Any screen updates that arise from the event handler running will be handled by an anninmationFrame.
And, if things are throttled, that could take a while.
Question: is the problem the "handling of the event" or is the problem the speed with which the window subsequently updates. I'm getting the impression that your event handler is calling a fucntion in the electron API. What does that function do?

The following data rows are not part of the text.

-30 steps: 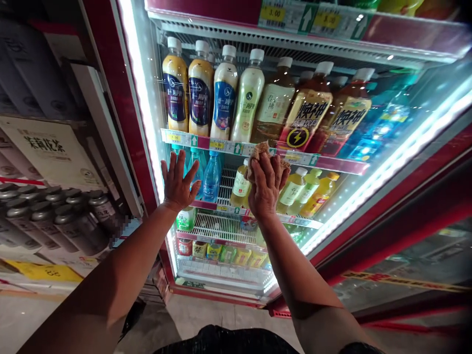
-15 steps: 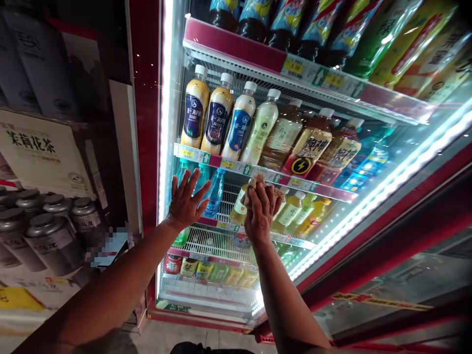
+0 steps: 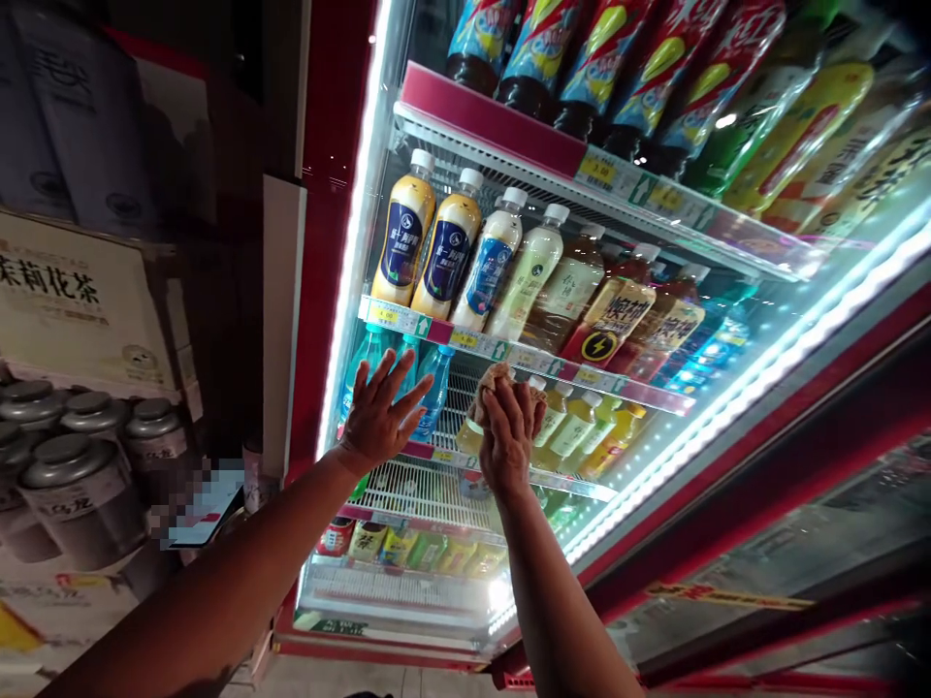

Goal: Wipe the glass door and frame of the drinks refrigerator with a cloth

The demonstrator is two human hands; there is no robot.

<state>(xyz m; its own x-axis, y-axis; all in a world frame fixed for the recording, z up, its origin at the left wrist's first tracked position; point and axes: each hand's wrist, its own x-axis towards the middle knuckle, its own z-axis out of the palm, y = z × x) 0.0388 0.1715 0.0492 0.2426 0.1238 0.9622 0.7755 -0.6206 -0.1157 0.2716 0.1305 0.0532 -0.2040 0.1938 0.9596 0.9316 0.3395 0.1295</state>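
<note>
The cloth [image 3: 489, 386] is under the right hand [image 3: 509, 431], at the front of the fridge [image 3: 327, 194], low and near the middle of its width. The right hand's fingers lie close together, lightly bent over the bunched cloth, and have hold of it; its edges stick out on both sides. How the palm and thumb press it cannot be told, as the back of the hand hides them.

The left hand [image 3: 378, 417] is raised at the fridge's front, toward its left side. Its fingers are spread wide and hold nothing; it seems to be braced on the glass, though contact is hard to confirm.

Inside the fridge, blue bottles [image 3: 436, 393] show beside the left hand, and pale bottles [image 3: 574, 422] stand to the right of the cloth. A row of milk-tea bottles [image 3: 403, 242] is on the fridge shelf above both hands. Tins [image 3: 77, 490] stand well to the left of the fridge.

The step in hand looks like a wiping stroke over the fridge's glass. The next move would call for light, even pressure with the cloth kept between fingers and glass.
</note>
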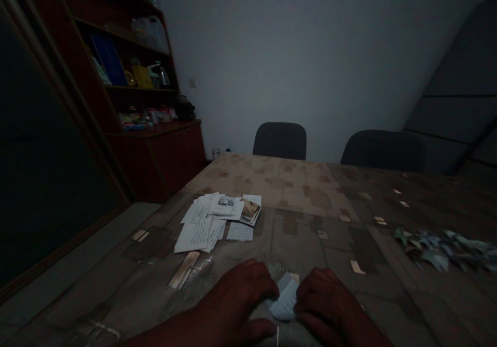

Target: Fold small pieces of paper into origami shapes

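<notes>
Dim grey walls (272,52) and a dark red wooden shelf cabinet (155,155) surround our patterned beige bench (295,191). Our left hand (240,298) and right hand (322,305) curl inward, gripping a folded pale-blue paper slip (286,298) between them; loose white papers (205,228) lie ahead, torn grey-green paper scraps (442,248) rightward.

Head-worn camera: looks forward and down across a patterned tablecloth (295,181) from its near side. Near field: left hand (243,298) and right hand (330,303), low in frame. Far field: two dark office chairs (279,141), wall (295,52). Frame left: wooden shelving unit (135,77), seen obliquely.
</notes>
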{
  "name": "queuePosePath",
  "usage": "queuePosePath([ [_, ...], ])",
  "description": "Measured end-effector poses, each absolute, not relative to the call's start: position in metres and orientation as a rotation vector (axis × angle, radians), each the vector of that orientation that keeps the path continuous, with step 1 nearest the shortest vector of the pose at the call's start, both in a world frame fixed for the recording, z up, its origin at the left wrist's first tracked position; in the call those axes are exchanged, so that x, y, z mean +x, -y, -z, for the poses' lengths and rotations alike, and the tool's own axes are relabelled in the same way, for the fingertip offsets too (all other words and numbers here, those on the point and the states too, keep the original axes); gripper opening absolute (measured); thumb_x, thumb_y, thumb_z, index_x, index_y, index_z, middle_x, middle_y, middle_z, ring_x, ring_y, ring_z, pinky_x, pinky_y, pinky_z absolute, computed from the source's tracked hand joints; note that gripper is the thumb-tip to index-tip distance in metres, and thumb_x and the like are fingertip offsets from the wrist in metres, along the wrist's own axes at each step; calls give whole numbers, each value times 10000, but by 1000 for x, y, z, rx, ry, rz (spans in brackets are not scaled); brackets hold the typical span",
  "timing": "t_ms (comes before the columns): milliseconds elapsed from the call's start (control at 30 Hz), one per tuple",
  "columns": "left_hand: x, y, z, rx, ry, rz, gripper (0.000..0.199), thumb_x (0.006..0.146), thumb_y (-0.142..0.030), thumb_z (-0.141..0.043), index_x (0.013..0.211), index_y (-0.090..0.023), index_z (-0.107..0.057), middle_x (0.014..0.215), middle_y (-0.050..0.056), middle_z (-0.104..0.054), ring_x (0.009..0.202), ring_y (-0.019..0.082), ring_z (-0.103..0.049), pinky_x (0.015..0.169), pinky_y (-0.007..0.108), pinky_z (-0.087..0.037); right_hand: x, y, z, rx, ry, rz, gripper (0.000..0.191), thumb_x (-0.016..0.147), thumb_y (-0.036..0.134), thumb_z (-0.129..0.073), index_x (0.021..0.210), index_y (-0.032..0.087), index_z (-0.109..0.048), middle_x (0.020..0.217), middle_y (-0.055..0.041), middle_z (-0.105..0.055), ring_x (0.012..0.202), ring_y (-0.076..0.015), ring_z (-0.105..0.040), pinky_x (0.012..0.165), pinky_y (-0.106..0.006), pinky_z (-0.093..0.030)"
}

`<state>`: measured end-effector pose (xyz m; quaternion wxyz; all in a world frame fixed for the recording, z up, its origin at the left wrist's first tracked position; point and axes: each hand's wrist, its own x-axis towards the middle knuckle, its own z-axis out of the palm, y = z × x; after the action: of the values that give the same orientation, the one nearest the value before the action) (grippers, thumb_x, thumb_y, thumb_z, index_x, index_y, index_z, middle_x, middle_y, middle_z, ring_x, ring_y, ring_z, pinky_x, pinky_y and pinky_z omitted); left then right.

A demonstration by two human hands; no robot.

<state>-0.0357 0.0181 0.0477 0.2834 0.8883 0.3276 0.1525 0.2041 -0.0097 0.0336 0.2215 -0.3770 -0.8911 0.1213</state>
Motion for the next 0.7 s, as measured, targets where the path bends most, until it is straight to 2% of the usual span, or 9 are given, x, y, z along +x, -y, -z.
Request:
queuePosePath([
  [100,-27,-14,-31,2410,-945,-443,320,736,-326,-751,1014,-221,-632,1006,48,-622,932,244,-539,797,339,-394,203,12,-31,-1096,2407,-399,109,869,162,-622,794,219,-675,780,-15,-708,761,-188,-629,721,-319,-459],
  [233,-21,-11,-24,2420,-1040,-496,145,814,-202,-664,956,-220,-640,979,34,-619,930,224,-538,790,328,-372,204,11,-26,-1163,2373,-452,110,849,125,-630,792,216,-656,811,-10,-685,794,-194,-612,736,-337,-450],
  [367,-18,-10,-26,2418,-1105,-549,51,860,-177,-603,883,-192,-646,918,34,-630,894,211,-547,795,337,-362,205,6,-19,-1244,2330,-412,146,876,160,-616,735,197,-609,745,-14,-643,741,-197,-588,686,-342,-441],
  [533,-12,-12,-27,2379,-1185,-576,111,873,-229,-605,789,-178,-655,839,33,-635,841,207,-552,754,333,-356,203,4,-16,-1320,2263,-430,183,871,165,-589,689,184,-578,709,-11,-626,722,-200,-592,678,-350,-428],
  [700,-12,-14,-23,2370,-1212,-607,54,822,-196,-651,770,-182,-648,835,26,-633,846,209,-547,755,331,-341,202,3,-15,-1383,2236,-440,264,919,193,-536,655,187,-554,686,4,-621,712,-185,-590,697,-348,-411],
])
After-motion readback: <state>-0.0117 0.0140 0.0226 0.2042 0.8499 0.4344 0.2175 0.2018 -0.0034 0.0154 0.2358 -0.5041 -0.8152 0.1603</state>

Sorry, I've read back. I can now see what you said before. You have an fs.watch
which dispatch
s an event ... and you want the event handler to use the js/Notification
API.
The basic thing I’m doing is this:
1. watch filesystem for some changes, pipe them into the system using dispatch
2. under some specific conditions call (js/Notification. “Test”)
to trigger desktop notifications
How long does it take for the fs.watch
callback to run, I wonder. To kick start the process.
@mikethompson: I added the js/Notifcation.
call directly to the callback that later calls dispatch
and the notification fires immediately
You've got multiple steps there ... and in a throttled tab each of them could take seconds
If you use dispatch-sync
(from your fs.watch
callback) then you should likewise see something instant
(Assuming the event handler servicing the dispatch-sync
does the js/Notification
call)
Right, that works. Then I only have to decouple that notification logic from the rest that can happen once the app has been activated again.